Oldest freshwater goby fossil reshapes understanding of gobioid evolution
Moritz Dirnberger and Elena Bauer, two former MGAP students, co-authored this study pubished in the Journal of Systematic Palaeontology.
30.05.2024
Dirnberger M., Bauer E., & Reichenbacher B. (2024). A new freshwater gobioid from the Lower Miocene of Turkey in a significantly amended total evidence phylogenetic framework. Journal of Systematic Palaeontology, 22(1). https://doi.org/10.1080/14772019.2024.2340498
The authors have discovered a new fossil fish species, †Simpsonigobius, from the Lower Miocene of Turkey—making it the oldest known freshwater member of the goby family. This small fish, just 34 mm long, has unique skeletal and ear bone features that link it to modern-day mudskippers and other members of the Oxudercidae family.
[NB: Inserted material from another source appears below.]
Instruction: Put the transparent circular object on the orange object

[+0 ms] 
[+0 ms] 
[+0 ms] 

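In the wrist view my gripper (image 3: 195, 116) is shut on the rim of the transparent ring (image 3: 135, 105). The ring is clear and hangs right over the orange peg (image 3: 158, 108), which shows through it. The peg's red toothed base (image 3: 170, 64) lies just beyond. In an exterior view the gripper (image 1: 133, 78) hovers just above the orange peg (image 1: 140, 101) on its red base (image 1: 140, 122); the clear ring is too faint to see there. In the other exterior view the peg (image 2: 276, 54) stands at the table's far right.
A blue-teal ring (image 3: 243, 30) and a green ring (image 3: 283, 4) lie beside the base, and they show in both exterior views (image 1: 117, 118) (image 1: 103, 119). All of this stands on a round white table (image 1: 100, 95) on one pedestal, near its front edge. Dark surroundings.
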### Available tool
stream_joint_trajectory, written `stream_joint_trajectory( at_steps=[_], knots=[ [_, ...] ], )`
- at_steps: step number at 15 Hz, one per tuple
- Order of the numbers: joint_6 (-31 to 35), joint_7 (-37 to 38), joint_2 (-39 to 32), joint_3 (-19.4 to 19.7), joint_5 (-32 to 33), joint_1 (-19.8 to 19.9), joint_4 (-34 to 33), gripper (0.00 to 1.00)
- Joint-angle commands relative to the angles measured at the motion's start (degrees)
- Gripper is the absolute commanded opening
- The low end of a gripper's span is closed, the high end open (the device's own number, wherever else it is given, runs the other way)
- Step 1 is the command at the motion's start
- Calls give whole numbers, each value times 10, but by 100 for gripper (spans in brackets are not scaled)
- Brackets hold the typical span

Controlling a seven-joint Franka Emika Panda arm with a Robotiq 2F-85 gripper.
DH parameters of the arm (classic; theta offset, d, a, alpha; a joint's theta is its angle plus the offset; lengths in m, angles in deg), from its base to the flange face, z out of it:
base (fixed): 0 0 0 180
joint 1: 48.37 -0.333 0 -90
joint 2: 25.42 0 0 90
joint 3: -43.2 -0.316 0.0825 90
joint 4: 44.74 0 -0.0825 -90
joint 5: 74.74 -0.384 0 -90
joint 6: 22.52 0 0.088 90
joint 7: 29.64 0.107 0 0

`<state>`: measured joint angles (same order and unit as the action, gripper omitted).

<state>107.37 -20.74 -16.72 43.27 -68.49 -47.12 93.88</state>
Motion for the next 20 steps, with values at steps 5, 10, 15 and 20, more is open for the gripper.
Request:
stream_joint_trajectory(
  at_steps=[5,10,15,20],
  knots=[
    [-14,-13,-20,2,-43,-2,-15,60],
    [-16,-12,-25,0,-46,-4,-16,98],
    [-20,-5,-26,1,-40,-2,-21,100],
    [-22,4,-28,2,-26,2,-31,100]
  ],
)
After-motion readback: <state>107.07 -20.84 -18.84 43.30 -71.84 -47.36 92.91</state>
Using a newly expanded dataset that includes both living and fossil species, researchers placed †Simpsonigobius in the goby family tree and used it to help date key events in gobioid evolution. Their findings challenge the idea that early gobies lived only in freshwater, suggesting instead that their ancestors may have used a mix of habitats. This study is the first to integrate both fossil and living goby species in a fully time-calibrated evolutionary framework.